Una Traviata para degustar «á la Verdi»
La satisfacción que proporciona una buena función de ópera equivale a la de una suculenta comida. Y a propósito, no estuvo lejos del banquete La Traviata que cerró la temporada de Florida Grand Opera .
La inmortal página de Verdi se vio apuntalada por la puesta en escena de la compañía estrenada en el 2008 que, tradicional a ultranza, es una demostración de oficio del equipo Bliss Hebert-Allen Charles Klein y cuyos mejores momentos se apreciaron en el frágil esplendor versus patética decadencia – vívido espejo de la heroína – dados por la continuidad visual del primer y último acto, amén de un vestuario rico en detalle y realización.
El renglón musical brindó bienvenida solidez y alguna que otra agradable sorpresa. Desde el coro en excelente forma a los papeles secundarios eficazmente servidos (destacóse el barón de Adam Lau y el doctor de Graham Fandrei) más los tres protagonistas que realizaron labores dignas de elogio.
Ópera cuyo peso reside en el siempre arduo personaje de Violetta, en Maria Alejandres se tuvo una encarnación de primera categoría. Si podría argumentarse alguna licencia tomada por la joven soprano mexicana, es tal su aplomo y convicción que echa por tierra cualquier reparo. Voz bellísima, de una sedosidad que por momentos recuerda a la época dorada de Anna Moffo, con la que no sólo salió airosa del Sempre Libera y del Addio del Passato sino también de los sutiles y espinosos tramos del segundo acto, una de las cumbres del grande de Busseto. Su seguridad vocal y falta de artificio le permiten hacer suyo el personaje sin esfuerzo aparente.

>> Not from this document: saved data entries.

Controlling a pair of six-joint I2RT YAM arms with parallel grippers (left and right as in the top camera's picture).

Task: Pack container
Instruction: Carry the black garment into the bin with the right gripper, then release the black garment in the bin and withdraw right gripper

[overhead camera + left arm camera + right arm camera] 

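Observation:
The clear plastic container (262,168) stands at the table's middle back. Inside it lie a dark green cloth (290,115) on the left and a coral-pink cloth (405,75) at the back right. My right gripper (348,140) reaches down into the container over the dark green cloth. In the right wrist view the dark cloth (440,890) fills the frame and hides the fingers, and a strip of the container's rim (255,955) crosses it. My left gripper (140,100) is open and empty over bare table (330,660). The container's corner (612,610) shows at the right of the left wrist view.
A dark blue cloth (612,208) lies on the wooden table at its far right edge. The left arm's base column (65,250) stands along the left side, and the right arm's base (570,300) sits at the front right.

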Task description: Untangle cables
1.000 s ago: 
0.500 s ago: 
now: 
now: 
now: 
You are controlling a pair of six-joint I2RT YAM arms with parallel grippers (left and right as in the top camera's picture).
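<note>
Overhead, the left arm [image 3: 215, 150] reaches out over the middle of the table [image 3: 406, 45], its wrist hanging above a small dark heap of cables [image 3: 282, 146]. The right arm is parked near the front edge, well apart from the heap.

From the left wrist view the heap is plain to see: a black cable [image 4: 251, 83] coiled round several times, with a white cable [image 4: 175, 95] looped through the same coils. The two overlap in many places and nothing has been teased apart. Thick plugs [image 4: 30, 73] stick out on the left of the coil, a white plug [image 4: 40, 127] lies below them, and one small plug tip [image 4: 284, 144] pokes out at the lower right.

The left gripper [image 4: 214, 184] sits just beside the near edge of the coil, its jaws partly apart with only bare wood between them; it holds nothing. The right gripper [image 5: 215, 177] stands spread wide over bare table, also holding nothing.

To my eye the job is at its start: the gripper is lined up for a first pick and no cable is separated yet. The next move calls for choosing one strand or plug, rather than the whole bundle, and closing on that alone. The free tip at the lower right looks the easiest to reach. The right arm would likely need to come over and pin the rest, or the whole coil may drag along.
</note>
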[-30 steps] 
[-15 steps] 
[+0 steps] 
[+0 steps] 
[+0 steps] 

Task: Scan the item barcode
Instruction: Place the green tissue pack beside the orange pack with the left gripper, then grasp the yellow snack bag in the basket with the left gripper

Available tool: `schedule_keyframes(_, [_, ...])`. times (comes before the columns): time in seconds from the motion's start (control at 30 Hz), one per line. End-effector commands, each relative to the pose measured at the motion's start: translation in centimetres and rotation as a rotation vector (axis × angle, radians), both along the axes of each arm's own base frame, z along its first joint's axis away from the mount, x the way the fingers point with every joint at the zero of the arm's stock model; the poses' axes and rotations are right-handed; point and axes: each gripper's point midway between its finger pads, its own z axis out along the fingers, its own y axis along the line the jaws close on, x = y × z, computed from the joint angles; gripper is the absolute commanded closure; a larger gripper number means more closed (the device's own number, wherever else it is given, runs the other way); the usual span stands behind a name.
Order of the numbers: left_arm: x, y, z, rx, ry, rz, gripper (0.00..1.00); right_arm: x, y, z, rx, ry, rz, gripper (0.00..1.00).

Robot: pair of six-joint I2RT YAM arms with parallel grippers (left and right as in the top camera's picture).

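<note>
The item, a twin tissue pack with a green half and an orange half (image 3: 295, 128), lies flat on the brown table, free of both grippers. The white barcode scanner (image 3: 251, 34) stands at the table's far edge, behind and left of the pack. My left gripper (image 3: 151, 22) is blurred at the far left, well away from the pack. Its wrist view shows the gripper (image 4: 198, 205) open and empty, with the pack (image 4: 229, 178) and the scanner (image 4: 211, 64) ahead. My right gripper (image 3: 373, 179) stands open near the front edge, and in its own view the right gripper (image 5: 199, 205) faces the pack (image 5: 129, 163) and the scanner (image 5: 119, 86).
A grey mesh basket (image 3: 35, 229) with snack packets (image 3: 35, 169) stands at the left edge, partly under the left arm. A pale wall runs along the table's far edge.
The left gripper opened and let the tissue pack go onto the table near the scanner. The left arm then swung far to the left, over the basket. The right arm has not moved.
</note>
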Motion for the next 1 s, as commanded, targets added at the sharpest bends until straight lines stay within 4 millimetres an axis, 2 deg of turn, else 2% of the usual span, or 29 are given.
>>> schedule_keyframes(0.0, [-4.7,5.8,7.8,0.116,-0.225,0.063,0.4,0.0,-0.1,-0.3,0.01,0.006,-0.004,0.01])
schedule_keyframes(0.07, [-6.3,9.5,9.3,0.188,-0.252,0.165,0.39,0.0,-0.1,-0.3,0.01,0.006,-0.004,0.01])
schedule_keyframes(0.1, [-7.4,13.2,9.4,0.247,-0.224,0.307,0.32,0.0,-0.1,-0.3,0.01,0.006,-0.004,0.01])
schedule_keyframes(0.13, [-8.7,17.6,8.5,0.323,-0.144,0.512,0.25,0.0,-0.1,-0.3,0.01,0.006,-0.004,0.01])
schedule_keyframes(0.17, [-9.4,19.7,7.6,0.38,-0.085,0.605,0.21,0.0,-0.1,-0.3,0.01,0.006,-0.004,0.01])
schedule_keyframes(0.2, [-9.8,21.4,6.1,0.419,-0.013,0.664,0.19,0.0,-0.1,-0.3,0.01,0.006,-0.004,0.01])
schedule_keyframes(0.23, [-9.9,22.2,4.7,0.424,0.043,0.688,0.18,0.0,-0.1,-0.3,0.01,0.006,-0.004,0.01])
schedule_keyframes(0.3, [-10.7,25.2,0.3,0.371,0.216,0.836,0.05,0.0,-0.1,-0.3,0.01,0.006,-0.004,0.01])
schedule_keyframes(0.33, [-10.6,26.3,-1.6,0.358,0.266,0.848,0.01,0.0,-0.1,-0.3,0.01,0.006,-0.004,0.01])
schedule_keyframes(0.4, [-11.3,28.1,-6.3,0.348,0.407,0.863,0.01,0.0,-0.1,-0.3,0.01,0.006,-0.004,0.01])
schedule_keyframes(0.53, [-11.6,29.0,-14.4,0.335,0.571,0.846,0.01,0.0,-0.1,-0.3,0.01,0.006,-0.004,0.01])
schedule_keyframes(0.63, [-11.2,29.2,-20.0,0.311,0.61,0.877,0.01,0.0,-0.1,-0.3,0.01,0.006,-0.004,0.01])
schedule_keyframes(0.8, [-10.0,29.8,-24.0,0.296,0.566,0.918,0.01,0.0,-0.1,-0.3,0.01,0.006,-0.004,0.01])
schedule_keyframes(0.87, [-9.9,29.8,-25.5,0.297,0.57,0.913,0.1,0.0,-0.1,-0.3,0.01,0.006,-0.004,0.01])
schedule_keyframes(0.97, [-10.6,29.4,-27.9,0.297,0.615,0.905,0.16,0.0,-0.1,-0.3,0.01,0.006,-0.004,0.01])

Le cabe el mejor -y paradojal- elogio, el de ser una soprano que «canta» y se abandona al canto; cualidad hoy por hoy difícil de encontrar.
Si después de la Juliette que cantó el año pasado era previsible el buen desempeño de la protagonista, la sorpresa llegó con el joven tenor catanés Ivan Magrí quien trazó un Alfredo absolutamente creíble, físicamente ideal y vocalmente espléndido. Otro tenor para seguir de cerca con todas las condiciones para una carrera estelar. Completó el trío su compatriota– y en la dicción perfecta de ambos se tuvo una cuota extra de placer auditivo – Giorgio Caoduro, barítono dueño de una voz caudalosa y bien timbrada, capaz de trasmitir la emoción del Di Provenza, excelsa romanza de la lírica que viene librándose milagrosamente de ser raptada y masacrada por algún vandalismo musical de moda.
La orquesta no sólo enmarcó dignamente la velada, fue también protagonista gracias a Ramón Tebar, un maestro a la antigua que se ciñó fielmente a la partitura y cuya labor no acusó condescendencias ni amaneramientos sino que iluminó detalles e instancias usualmente pasadas por alto y que son esenciales al estilo verdiano. Detalles que se evidenciaron en el ejemplar delinenamiento de las cuerdas en los preludios al primero y último acto, con ritardandos y diminuendos que pintaron una melancólica, irrefutable atmósfera de época o en los hoy desacostumbrados tempi rápidos y vigorosos que en el momento exacto acentuaron la urgencia de la pasión vivida en escena.
En síntesis, una Traviata balanceada con la justa dosis dramática, musicalmente noble, elegante, expresiva y afortunadamente, verdiana.